I assume this is the chart you’re referring to. I take your point that you see these numbers as increasing or decreasing (despite that where they actually are in an absolute sense seems harmonious with believing that brain-based AGI is entirely possible), but it’s likely that these increases or decreases are themselves risky statistics to extrapolate. These sorts of trends could easily asymptote or reverse given volatile field dynamics. For instance, if we linearly extrapolate from the two stats you provided (5% believe scaling could solve everything in 2018; 17% believe it in 2022), this would predict, eg, 56% of NLP researchers in 2035 would believe scaling could solve everything. Do you actually think something in this ballpark is likely?

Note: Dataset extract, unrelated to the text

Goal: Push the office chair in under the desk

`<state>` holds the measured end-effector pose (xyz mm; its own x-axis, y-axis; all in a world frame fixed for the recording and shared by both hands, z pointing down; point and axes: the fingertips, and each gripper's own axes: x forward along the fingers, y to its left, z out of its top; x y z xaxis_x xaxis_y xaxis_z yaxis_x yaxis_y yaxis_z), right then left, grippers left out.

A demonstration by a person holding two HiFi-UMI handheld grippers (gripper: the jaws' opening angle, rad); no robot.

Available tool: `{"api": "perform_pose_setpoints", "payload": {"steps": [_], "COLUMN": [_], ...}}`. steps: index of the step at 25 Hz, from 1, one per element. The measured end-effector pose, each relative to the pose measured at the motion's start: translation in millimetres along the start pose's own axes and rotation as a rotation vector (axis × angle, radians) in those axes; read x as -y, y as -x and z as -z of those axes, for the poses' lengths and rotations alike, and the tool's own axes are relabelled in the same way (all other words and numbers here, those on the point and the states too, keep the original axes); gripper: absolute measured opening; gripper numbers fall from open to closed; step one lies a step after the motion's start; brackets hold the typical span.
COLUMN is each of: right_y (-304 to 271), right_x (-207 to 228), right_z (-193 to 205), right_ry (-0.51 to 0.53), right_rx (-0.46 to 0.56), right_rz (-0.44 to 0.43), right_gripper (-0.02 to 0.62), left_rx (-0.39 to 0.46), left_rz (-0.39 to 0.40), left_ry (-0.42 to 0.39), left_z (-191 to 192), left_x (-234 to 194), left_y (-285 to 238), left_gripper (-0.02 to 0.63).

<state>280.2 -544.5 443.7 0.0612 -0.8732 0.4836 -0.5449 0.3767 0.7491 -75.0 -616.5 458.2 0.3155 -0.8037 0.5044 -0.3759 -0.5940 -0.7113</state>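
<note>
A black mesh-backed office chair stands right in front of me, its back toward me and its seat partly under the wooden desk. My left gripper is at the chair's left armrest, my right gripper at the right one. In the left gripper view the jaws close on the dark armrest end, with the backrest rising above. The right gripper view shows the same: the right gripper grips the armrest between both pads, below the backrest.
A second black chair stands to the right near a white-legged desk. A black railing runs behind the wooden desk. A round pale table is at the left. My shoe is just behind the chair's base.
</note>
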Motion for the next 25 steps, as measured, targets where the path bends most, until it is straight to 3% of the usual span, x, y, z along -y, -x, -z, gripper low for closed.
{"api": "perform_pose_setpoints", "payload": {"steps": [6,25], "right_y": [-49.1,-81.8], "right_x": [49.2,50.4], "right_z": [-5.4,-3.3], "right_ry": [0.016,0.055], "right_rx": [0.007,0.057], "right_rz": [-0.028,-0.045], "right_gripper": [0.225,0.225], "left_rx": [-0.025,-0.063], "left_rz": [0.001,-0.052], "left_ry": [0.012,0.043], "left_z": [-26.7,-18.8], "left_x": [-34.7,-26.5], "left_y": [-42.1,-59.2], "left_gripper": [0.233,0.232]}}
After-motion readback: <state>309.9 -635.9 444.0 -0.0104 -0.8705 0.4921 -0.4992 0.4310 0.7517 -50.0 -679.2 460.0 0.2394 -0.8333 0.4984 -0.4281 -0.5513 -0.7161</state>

I was considering the paper itself as evidence that NeuroAI is looking increasingly likely.
When people who run many of the world’s leading AI labs say they want to devote resources to building NeuroAI in the hopes of getting AGI, I am considering that as a pretty good reason to believe that brain-like AGI is more probable than I thought it was before reading the paper. Do you think this is a mistake?
Certainly, to your point, signaling an intention to try X is not the same as successfully doing X, especially in the world of AI research. But again, if anyone were to be able to push AI research in the direction of being brain-based, would it not be these sorts of labs?
To be clear, I do not personally think that prosaic AGI and brain-based AGI are necessarily mutually exclusive—eg, brains may be performing computations that we ultimately realize are some emergent product of prosaic AI methods that already basically exist. I do think that the publication of this paper gives us good reason to believe that brain-like AGI is more probable than we might have thought it was, eg, two weeks ago.